** Records for this task follows **

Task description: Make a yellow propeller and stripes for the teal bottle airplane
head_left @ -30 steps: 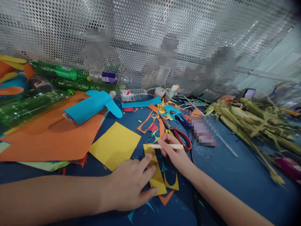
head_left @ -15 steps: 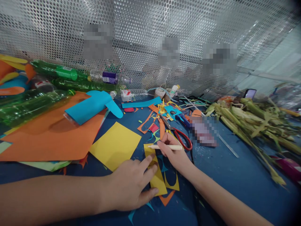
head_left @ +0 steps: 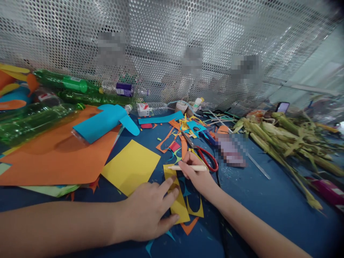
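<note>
A narrow yellow paper strip (head_left: 180,207) lies on the blue table, and my left hand (head_left: 152,211) rests on it with fingers spread. My right hand (head_left: 195,175) pinches a white marker (head_left: 197,167), its tip at the strip's upper end. Beside the strip is a yellow offcut (head_left: 195,211) with a rounded cutout, partly over an orange scrap (head_left: 190,226). A yellow sheet (head_left: 131,165) lies just beyond my left hand. Scissors with red handles (head_left: 210,160) lie just past my right hand.
Left are a large orange sheet (head_left: 53,161), a bottle wrapped in blue paper (head_left: 98,123) and several green bottles (head_left: 34,122). Colourful scraps (head_left: 193,127) heap in the middle. Dried corn husks (head_left: 287,139) lie right. A perforated metal panel (head_left: 161,43) stands behind.
The view has shifted very slightly. Both hands, the marker and the yellow strip keep nearly the same places relative to each other.
</note>
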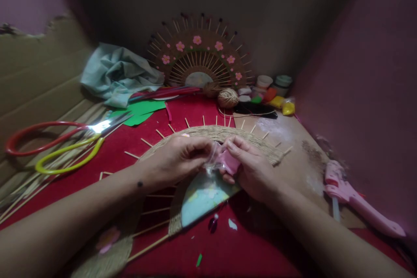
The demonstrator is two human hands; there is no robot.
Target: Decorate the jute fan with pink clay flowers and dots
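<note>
Between my two hands is a small clear plastic bag with a lump of pink clay [230, 161] in it. My left hand [185, 154] is closed, its fingertips pinching the bag's clear edge. Wrapped round the clay end, my right hand [247, 163] has its thumb on top. Below them lies a half-round woven fan [208, 132] of thin sticks and twine, with a light blue painted centre [203, 204]. A pink flower [108, 239] sits on its woven band at the lower left, partly hidden by my left arm.
Scissors [97, 127] with red and yellow handles lie at left beside green sheets [140, 112]. A finished flowered fan [197, 40] leans at the back. Twine balls [228, 98] and yellow clay bags [288, 106] stand before it. A pink glue gun [355, 200] rests at right.
</note>
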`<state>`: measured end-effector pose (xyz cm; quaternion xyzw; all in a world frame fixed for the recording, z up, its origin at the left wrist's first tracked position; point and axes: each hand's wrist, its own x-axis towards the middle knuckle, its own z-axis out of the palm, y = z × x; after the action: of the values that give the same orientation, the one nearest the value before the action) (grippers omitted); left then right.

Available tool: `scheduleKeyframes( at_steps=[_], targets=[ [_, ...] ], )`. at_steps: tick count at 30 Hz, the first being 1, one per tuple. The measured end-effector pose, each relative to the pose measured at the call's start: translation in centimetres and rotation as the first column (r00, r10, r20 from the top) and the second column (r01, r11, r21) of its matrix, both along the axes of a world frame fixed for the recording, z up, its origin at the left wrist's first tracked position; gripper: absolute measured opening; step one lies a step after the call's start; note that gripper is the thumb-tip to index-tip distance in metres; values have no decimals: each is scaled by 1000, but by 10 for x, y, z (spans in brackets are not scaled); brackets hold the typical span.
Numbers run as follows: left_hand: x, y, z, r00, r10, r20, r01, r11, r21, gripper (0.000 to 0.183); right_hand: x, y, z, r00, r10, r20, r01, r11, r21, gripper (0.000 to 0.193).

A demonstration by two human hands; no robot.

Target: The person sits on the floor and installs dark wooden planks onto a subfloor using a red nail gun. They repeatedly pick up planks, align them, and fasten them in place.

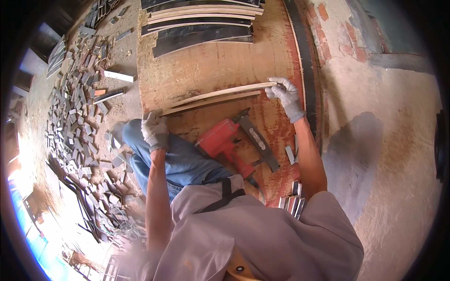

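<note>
Both my hands wear pale knitted gloves. My left hand (154, 129) is closed at the left end of two long, thin plywood strips, by my knee. At the other side my right hand (285, 96) pinches the right end of the upper plywood strip (225, 91). The lower plywood strip (211, 102) runs just below it, and its right end stops short of my right hand. A red nail gun (218, 139) with a dark magazine lies on the wooden board (206, 68), between my leg and my right arm.
Dark-faced plywood strips (201, 37) are stacked at the board's far end. Many small offcuts (77, 117) litter the floor at left. A few short pieces (293, 201) lie by my right elbow. A worn plaster wall (398, 126) stands at right.
</note>
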<state>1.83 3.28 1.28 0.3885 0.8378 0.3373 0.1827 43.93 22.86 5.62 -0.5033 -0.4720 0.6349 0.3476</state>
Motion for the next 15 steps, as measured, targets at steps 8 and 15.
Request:
scheduleKeyframes(
  at_steps=[8, 15],
  targets=[
    [3, -2, 18, 998, 30, 50, -26, 996, -86, 32, -32, -10, -7, 919, -391, 42, 384, 916, 119, 39],
    [-9, -6, -6, 992, 69, 106, -68, 998, -8, 35, 1, -15, -6, 918, -396, 11, 388, 895, -220, 24]
  ],
)
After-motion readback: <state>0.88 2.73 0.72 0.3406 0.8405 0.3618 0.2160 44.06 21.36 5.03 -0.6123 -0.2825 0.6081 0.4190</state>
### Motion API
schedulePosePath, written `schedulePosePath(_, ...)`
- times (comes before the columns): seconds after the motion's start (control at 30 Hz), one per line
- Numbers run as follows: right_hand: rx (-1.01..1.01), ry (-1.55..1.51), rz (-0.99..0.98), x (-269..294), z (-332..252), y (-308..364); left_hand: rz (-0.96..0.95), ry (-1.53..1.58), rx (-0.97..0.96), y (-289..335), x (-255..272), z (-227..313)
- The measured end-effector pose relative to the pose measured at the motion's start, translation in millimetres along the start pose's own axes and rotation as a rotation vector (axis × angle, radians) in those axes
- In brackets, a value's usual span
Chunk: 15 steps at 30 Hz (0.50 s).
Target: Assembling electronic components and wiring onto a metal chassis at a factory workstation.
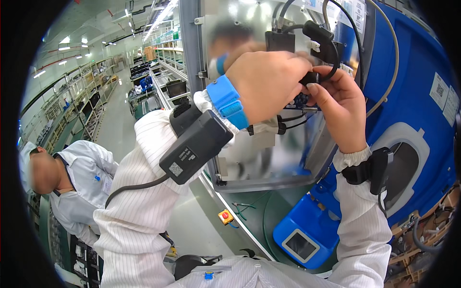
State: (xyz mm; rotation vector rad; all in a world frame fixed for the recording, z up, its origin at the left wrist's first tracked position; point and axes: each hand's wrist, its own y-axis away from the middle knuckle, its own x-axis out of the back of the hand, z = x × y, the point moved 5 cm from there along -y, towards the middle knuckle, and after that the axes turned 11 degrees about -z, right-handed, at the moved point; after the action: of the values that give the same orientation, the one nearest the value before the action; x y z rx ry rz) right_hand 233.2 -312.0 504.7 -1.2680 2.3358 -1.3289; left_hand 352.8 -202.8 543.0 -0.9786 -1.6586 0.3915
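Black is shown by the small held part (313,79) and by the looped cable (337,56) above it; a longer cable (396,43) is coloured tan. The metal plate (235,163) is finished in shiny silver and edged by a grey frame (188,48). The white sleeves (134,225) are patterned with fine dark pinstripes. The left wrist is banded by a bright blue strap (223,96), the right by a black one (356,174). The large housing (422,62) is coloured deep blue and marked with white labels (439,91). The desk (276,206) is surfaced in green, and a red button (224,215) is set on a yellow box (222,222).
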Motion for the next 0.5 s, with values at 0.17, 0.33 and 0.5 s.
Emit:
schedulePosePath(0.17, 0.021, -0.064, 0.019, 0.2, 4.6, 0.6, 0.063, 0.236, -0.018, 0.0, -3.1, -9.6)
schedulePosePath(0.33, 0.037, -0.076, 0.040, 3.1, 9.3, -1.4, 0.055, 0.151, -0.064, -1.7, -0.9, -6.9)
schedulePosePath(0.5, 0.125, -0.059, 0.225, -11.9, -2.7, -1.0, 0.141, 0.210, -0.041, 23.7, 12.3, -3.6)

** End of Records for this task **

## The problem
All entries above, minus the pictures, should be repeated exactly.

## Response
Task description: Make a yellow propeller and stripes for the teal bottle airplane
head_left @ -30 steps: 
head_left @ -15 steps: 
head_left @ +0 steps: 
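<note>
A narrow yellow paper strip (head_left: 180,207) lies on the blue table, and my left hand (head_left: 152,211) rests on it with fingers spread. My right hand (head_left: 195,175) pinches a white marker (head_left: 197,167), its tip at the strip's upper end. Beside the strip is a yellow offcut (head_left: 195,211) with a rounded cutout, partly over an orange scrap (head_left: 190,226). A yellow sheet (head_left: 131,165) lies just beyond my left hand. Scissors with red handles (head_left: 210,160) lie just past my right hand.
Left are a large orange sheet (head_left: 53,161), a bottle wrapped in blue paper (head_left: 98,123) and several green bottles (head_left: 34,122). Colourful scraps (head_left: 193,127) heap in the middle. Dried corn husks (head_left: 287,139) lie right. A perforated metal panel (head_left: 161,43) stands behind.
The view has shifted very slightly. Both hands, the marker and the yellow strip keep nearly the same places relative to each other.
</note>
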The demonstrator is two human hands; there is no robot.
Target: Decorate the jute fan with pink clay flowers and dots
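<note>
Between my two hands is a small clear plastic bag with a lump of pink clay [230, 161] in it. My left hand [185, 154] is closed, its fingertips pinching the bag's clear edge. Wrapped round the clay end, my right hand [247, 163] has its thumb on top. Below them lies a half-round woven fan [208, 132] of thin sticks and twine, with a light blue painted centre [203, 204]. A pink flower [108, 239] sits on its woven band at the lower left, partly hidden by my left arm.
Scissors [97, 127] with red and yellow handles lie at left beside green sheets [140, 112]. A finished flowered fan [197, 40] leans at the back. Twine balls [228, 98] and yellow clay bags [288, 106] stand before it. A pink glue gun [355, 200] rests at right.
</note>
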`<state>`: measured end-effector pose (xyz cm; quaternion xyzw; all in a world frame fixed for the recording, z up, its origin at the left wrist's first tracked position; point and axes: each hand's wrist, its own x-axis towards the middle knuckle, its own z-axis out of the palm, y = z × x; after the action: of the values that give the same orientation, the one nearest the value before the action) (grippers omitted); left then right.

Available tool: `scheduleKeyframes( at_steps=[_], targets=[ [_, ...] ], )`. at_steps: tick count at 30 Hz, the first being 1, one per tuple. The measured end-effector pose, each relative to the pose measured at the call's start: translation in centimetres and rotation as the first column (r00, r10, r20 from the top) and the second column (r01, r11, r21) of its matrix, both along the axes of a world frame fixed for the recording, z up, its origin at the left wrist's first tracked position; gripper: absolute measured opening; step one lies a step after the call's start; note that gripper is the thumb-tip to index-tip distance in metres; values have no decimals: each is scaled by 1000, but by 10 for x, y, z (spans in brackets are not scaled); brackets hold the typical span.
Numbers run as follows: left_hand: x, y, z, r00, r10, r20, r01, r11, r21, gripper (0.000 to 0.183); right_hand: x, y, z, r00, r10, r20, r01, r11, r21, gripper (0.000 to 0.193).

A demonstration by two human hands; no robot.

Target: The person sits on the floor and installs dark wooden planks onto a subfloor using a red nail gun. They repeatedly pick up planks, align them, and fasten them in place.


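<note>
Both my hands wear pale knitted gloves. My left hand (154, 129) is closed at the left end of two long, thin plywood strips, by my knee. At the other side my right hand (285, 96) pinches the right end of the upper plywood strip (225, 91). The lower plywood strip (211, 102) runs just below it, and its right end stops short of my right hand. A red nail gun (218, 139) with a dark magazine lies on the wooden board (206, 68), between my leg and my right arm.
Dark-faced plywood strips (201, 37) are stacked at the board's far end. Many small offcuts (77, 117) litter the floor at left. A few short pieces (293, 201) lie by my right elbow. A worn plaster wall (398, 126) stands at right.
</note>
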<state>1.83 3.28 1.28 0.3885 0.8378 0.3373 0.1827 43.93 22.86 5.62 -0.5033 -0.4720 0.6349 0.3476</state>
Motion for the next 15 steps, as measured, targets at steps 8 and 15.
Request:
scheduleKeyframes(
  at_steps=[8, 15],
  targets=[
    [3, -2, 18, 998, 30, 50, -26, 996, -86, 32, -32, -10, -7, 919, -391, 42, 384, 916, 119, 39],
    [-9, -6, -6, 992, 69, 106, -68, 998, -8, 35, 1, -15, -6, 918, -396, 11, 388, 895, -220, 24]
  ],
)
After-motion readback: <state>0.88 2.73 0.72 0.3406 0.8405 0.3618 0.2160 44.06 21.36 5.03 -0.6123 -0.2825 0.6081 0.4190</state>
### Motion API
schedulePosePath, written `schedulePosePath(_, ...)`
- times (comes before the columns): seconds after the motion's start (control at 30 Hz), one per line
- Numbers run as follows: right_hand: rx (-1.01..1.01), ry (-1.55..1.51), rz (-0.99..0.98), x (-269..294), z (-332..252), y (-308..364); left_hand: rz (-0.96..0.95), ry (-1.53..1.58), rx (-0.97..0.96), y (-289..335), x (-255..272), z (-227..313)
- The measured end-effector pose relative to the pose measured at the motion's start, translation in millimetres along the start pose's own axes and rotation as a rotation vector (axis × angle, radians) in those axes
- In brackets, a value's usual span
Chunk: 15 steps at 30 Hz (0.50 s).
Target: Assembling electronic components and wiring onto a metal chassis at a factory workstation.
State: (xyz mm; rotation vector rad; all in a world frame fixed for the recording, z up, its origin at the left wrist's first tracked position; point and axes: each hand's wrist, its own y-axis away from the middle knuckle, its own x-axis out of the back of the hand, z = x × y, the point moved 5 cm from there along -y, towards the middle knuckle, and after that the axes turned 11 degrees about -z, right-handed, at the moved point; after the action: of the values that give the same orientation, the one nearest the value before the action; x y z rx ry rz) right_hand 233.2 -312.0 504.7 -1.2680 2.3358 -1.3289; left_hand 352.8 -202.8 543.0 -0.9786 -1.6586 0.3915
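Black is shown by the small held part (313,79) and by the looped cable (337,56) above it; a longer cable (396,43) is coloured tan. The metal plate (235,163) is finished in shiny silver and edged by a grey frame (188,48). The white sleeves (134,225) are patterned with fine dark pinstripes. The left wrist is banded by a bright blue strap (223,96), the right by a black one (356,174). The large housing (422,62) is coloured deep blue and marked with white labels (439,91). The desk (276,206) is surfaced in green, and a red button (224,215) is set on a yellow box (222,222).
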Motion for the next 0.5 s, with values at 0.17, 0.33 and 0.5 s.
Emit:
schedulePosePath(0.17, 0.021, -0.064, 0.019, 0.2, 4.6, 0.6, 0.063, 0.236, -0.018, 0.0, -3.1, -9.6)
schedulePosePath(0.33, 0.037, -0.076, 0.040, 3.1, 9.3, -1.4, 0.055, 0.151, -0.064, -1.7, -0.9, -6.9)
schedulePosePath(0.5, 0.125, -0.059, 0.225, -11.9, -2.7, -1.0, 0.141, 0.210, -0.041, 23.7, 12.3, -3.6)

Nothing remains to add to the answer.